Du djime robette !… Comment reconnaître le mot caoutchouc, ou même indian rubber, dans ces étranges syllabes !

Ce mot fut pour moi le point de départ de longues réflexions, que je ne communiquerai pas au lecteur, sur l’avenir de la langue française en Amérique, et me rappela cette boutade de Charles Guérin :

« — Ah ça ! dépêchez-vous donc, mon bon monsieur ; vous n’êtes pas smart ce matin. Le garçon de la post-office attend. Il n’a qu’un penny de profit sur chaque lettre, et s’il lui fallait attendre partout aussi longtemps, ça lui ferait un mauvais bargain… »



La langue française en Amérique, elle est sauvée, et sauvée grâce surtout aux Canadiens-français. Depuis quelques années, nous nous efforçons d’en faire disparaître les mots anglais, ce qui est facile, et les tournures anglaises, ce qui est, au contraire, très-difficile. [1]

Les Français de France, qui ne sont pas comme nous sur la défensive, ne nous aident nullement. À peine débarqués à New-York, ils s’emparent de tous les mots anglais qu’ils peuvent saisir et en émaillent leur conversation le plus possible. Le square, le ferry, le boat, le dollar sont constamment sur leurs lèvres ; on voit bien qu’ils n’ont pas, comme nous, un héritage à conserver.

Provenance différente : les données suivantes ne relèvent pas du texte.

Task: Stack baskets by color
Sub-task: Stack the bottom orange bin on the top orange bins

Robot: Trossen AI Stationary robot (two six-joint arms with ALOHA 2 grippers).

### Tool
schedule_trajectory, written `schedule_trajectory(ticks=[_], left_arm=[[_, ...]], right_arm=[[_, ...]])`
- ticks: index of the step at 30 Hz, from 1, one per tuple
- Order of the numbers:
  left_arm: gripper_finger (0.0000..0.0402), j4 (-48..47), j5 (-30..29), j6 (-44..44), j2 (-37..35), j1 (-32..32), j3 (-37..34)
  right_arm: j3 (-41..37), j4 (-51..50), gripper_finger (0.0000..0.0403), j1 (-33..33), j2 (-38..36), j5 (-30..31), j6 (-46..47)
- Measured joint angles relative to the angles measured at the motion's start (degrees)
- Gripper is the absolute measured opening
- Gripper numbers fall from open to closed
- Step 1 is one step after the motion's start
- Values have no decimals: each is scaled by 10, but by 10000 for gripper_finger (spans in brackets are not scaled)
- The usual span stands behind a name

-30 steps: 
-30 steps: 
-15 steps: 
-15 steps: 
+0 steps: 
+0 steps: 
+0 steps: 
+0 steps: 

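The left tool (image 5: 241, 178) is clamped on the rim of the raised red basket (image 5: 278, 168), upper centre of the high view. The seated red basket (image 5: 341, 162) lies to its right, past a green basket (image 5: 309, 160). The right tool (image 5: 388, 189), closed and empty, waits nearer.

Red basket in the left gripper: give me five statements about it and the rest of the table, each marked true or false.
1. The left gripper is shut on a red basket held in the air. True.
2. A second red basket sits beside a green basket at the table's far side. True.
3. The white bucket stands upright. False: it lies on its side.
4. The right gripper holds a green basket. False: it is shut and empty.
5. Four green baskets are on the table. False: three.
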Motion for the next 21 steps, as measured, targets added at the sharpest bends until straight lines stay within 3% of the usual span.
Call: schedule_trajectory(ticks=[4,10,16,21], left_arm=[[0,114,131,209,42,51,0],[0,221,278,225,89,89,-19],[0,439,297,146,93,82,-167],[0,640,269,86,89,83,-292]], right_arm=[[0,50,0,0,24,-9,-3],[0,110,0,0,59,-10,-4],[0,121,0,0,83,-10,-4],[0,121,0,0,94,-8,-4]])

N’oublions pas de reconnaître les nobles efforts des Louisianais pour garder, eux aussi, l’usage de la langue française.

Le développement de la famille canadienne aux États-Unis forme, petit à petit, un lien intellectuel et moral qui réunira un jour la Louisiane à la province de Québec et à l’ancienne Acadie, dont nous constatons en ce moment le réveil. Ce jour-là, l’influence de la race française, en Amérique sera devenu considérable, et nos congénères compteront dans les conseils de l’union américaine comme dans ceux de la « puissance » du Canada.


Québec, décembre 1880. Ernest Gagnon.   
  1. L’abbé Maguire et, après lui, MM. Gingras, Tardivel, l’abbé Caron et Dunn ont signalé le plus grand nombre des anglicismes et des autres incorrections de notre langage dans des opuscules que l’on devrait souvent consulter.